シングルファーザーとして美花と小癒希を育てていた父親は、ある日、別の女性と婚約した。その女性はとても優しく、周りから見ても本物の家族と思える程に仲が良かった。しかしそんな中、事件が起こった。小癒希が誘拐されたのだ。犯人は再婚した女性の元・婚約者の男性だったらしく、彼女が新しい幸せな家庭を持ったことに嫉妬し、激怒したのだという。彼は当時7歳の小癒希に目を付け、誘拐した。誘拐された翌日、『小娘の命が惜しければ身代金ニ百万を用意しろ』という手紙が届いた。犯人の男は、直ぐ近くにあった廃工場を取引場所として指定し、父親と二人目の母親は共にその廃工場に行った。

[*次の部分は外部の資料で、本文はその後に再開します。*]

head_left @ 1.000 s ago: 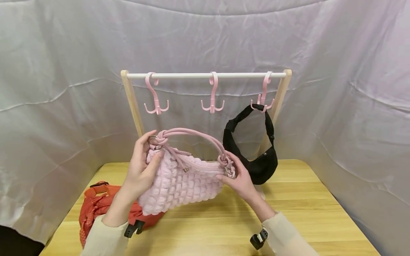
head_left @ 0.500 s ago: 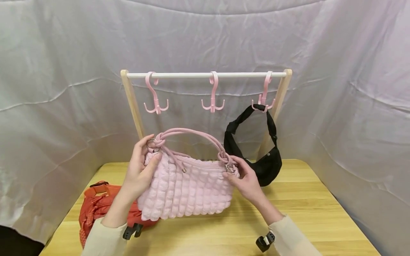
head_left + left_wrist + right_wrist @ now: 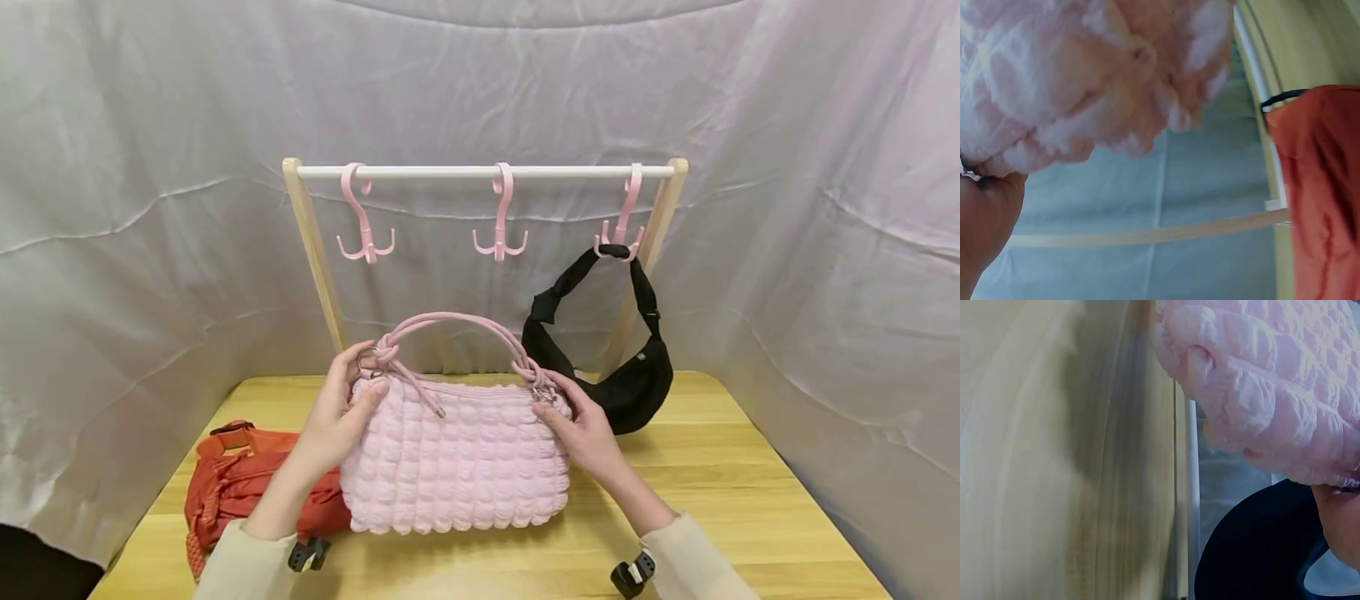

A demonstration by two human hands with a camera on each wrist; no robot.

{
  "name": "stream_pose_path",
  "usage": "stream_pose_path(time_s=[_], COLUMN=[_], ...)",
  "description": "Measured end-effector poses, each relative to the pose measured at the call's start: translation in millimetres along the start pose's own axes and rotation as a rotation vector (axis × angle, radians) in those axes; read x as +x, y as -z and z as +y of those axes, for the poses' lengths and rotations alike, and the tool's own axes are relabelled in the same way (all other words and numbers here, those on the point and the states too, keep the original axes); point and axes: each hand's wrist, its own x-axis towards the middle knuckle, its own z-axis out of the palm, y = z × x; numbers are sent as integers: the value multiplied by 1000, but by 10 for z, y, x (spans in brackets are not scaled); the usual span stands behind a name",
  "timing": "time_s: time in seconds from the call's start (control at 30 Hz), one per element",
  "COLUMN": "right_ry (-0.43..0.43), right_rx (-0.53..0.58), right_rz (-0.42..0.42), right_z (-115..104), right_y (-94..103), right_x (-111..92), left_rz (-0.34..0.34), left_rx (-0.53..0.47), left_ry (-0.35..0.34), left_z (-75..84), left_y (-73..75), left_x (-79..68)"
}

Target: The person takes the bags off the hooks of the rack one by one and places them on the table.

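Note:
A pink quilted handbag [image 3: 461, 458] with a knotted cord handle [image 3: 450, 318] is held up over the table, its front facing me. My left hand [image 3: 341, 417] pinches its upper left corner by the metal ring, thumb in front and fingers behind. At the upper right corner my right hand [image 3: 588, 429] grips it the same way, below the handle's knot. In the left wrist view the puffy fabric [image 3: 1085, 75] fills the upper left. The right wrist view shows the bag's side [image 3: 1260, 394] above the table, with its shadow on the wood.
Behind the bag stands a rack with a white bar [image 3: 427, 172]. Pink hooks hang at left [image 3: 365, 221], middle [image 3: 500, 217] and right [image 3: 626, 208]. A black bag [image 3: 633, 392] hangs from the right hook. A red bag [image 3: 247, 483] lies on the wooden table [image 3: 720, 500] at left.
The pink handbag has come down slightly and shifted right, turning from tilted to level and facing me. Both hands moved with it and kept their grip. The hanging black bag swung a little right.

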Motion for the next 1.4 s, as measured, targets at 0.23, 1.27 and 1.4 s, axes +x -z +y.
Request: stream_pose_path(time_s=[0.23, 1.27, 1.4], right_ry=[-95, -256, -279], right_rx=[-66, -161, -177], right_rz=[-53, -81, -94], right_z=[126, 1042, 1145], right_y=[-15, -27, -14], right_x=[36, 160, 171], left_rz=[-40, -277, -291], left_rx=[26, 141, 171], left_ry=[146, 401, 390], left_z=[-85, -999, -1109], left_y=[-42, -125, -143], left_x=[-16, 116, 90])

そこにはちゃんと犯人の男が居た。しかし、小癒希は暴力を受けた痕と思われる傷や痣でボロボロの状態だった。その光景を一鷹は独自に見付けた抜け道からこっそり覗いていたという。
両親は身代金が入ったバッグを男の前まで持って行った。しかし、それが悪夢の始まりとなった。バッグを置いた途端、男は懐から拳銃を取りだして二人を殺害した。一面に深紅の花が咲き乱れることとなってしまった。

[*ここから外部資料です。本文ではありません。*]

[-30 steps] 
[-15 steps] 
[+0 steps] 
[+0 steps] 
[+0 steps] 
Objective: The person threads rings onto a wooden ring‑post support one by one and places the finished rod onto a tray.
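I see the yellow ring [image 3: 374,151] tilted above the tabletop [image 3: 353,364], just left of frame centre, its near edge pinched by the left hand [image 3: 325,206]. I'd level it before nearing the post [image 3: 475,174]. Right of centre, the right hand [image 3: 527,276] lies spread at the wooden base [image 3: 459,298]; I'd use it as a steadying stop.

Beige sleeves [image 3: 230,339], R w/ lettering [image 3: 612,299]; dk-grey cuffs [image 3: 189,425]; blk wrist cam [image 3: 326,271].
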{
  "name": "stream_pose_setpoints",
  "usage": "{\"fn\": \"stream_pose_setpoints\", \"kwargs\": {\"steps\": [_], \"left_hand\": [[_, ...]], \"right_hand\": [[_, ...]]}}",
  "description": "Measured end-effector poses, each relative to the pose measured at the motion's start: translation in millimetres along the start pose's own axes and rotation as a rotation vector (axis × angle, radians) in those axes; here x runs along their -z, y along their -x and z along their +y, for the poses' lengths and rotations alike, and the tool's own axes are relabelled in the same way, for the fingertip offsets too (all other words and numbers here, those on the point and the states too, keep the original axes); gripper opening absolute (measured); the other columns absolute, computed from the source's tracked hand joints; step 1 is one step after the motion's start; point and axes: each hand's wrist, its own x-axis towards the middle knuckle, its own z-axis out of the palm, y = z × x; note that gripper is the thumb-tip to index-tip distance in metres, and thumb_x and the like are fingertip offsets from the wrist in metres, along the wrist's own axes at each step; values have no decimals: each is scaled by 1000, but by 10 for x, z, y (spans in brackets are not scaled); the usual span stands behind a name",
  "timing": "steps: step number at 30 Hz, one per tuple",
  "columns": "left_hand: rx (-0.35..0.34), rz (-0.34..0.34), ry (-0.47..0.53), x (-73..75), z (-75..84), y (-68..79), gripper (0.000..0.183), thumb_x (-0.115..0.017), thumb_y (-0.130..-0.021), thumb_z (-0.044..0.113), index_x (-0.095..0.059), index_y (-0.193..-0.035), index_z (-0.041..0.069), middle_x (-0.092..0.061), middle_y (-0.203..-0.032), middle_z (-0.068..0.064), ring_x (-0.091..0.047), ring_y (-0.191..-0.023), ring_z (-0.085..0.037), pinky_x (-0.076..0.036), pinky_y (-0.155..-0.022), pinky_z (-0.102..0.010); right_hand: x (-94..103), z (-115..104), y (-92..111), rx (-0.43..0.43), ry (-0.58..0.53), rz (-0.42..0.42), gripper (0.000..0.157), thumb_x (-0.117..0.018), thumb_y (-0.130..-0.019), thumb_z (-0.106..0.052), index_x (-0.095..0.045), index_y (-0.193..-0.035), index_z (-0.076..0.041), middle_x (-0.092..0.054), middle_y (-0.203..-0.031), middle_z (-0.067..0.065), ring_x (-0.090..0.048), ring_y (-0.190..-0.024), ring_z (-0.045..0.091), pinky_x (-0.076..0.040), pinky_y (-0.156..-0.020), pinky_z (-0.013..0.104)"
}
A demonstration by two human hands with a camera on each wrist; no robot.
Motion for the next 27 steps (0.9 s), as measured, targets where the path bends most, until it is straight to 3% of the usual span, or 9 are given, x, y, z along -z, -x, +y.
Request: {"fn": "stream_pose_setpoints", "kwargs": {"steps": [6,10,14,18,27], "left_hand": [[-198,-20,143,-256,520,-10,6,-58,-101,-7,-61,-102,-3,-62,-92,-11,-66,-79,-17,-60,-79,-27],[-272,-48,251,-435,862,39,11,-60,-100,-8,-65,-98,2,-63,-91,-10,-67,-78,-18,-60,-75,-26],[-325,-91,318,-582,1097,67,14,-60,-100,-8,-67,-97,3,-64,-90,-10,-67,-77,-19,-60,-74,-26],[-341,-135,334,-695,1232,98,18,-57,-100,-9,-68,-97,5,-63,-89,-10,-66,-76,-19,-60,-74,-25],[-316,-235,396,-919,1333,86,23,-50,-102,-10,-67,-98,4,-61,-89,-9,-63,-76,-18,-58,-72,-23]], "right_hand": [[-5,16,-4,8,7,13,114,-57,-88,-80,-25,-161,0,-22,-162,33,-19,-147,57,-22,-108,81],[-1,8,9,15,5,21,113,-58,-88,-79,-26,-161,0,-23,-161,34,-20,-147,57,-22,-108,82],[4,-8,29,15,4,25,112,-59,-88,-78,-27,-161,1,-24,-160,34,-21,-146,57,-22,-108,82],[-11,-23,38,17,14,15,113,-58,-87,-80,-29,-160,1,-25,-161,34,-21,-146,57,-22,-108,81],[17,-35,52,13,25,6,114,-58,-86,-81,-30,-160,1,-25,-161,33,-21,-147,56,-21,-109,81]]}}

一鷹はその一部始終を見た。無論、小癒希は目の前で目の当たりにすることとなってしまった。
「そんな……酷い…!」
「その時、小癒希の心には癒えることがない傷が深々と刻まれたんだ。今もたまに夢を見てうなされてるらしい…」
「……それで……どうなったの…?」
唯に聞かれて口を開こうとしたその瞬間だった。廊下側のドアが開き、美花が入ってきた。
「…悪いけどそれ以上はやめてもらえるかしら?……私、思い出したくないから……」
「ッ………すみません」
「…ふふ、分かればよろしい。」
それだけ言って美花は表情を明るくし、入浴の準備が出来たことを伝えた。しかし、ここで新たな問題が出た。
「ところで、みんな着替えはどうするの?」
「「「「あ」」」」
完璧に忘れていた、という顔をする。しかし、ここでルミナが動いた。
「ふっふっふっ!みんな安心したまえ!この私がなんとかしようじゃないか!ソーニャ君、例のモノを。」
「………ん」
ソーニャは羽織の裏へ手を入れ、中から分厚いノートパソコンのような機材を取り出した。一体何処にそんな物を入れるスペースがあるのか、と全員が思っていると、視線に気付いたのらしい。
「……空間断絶の力で別の空間に繋げてる」
それだけ言ってテーブルの上にある煎餅をバリバリの食べ始めた。それ以上喋る気はないようだ。相変わらずの無愛想さに、ルミナは笑うしかないと言わんばかりに笑った。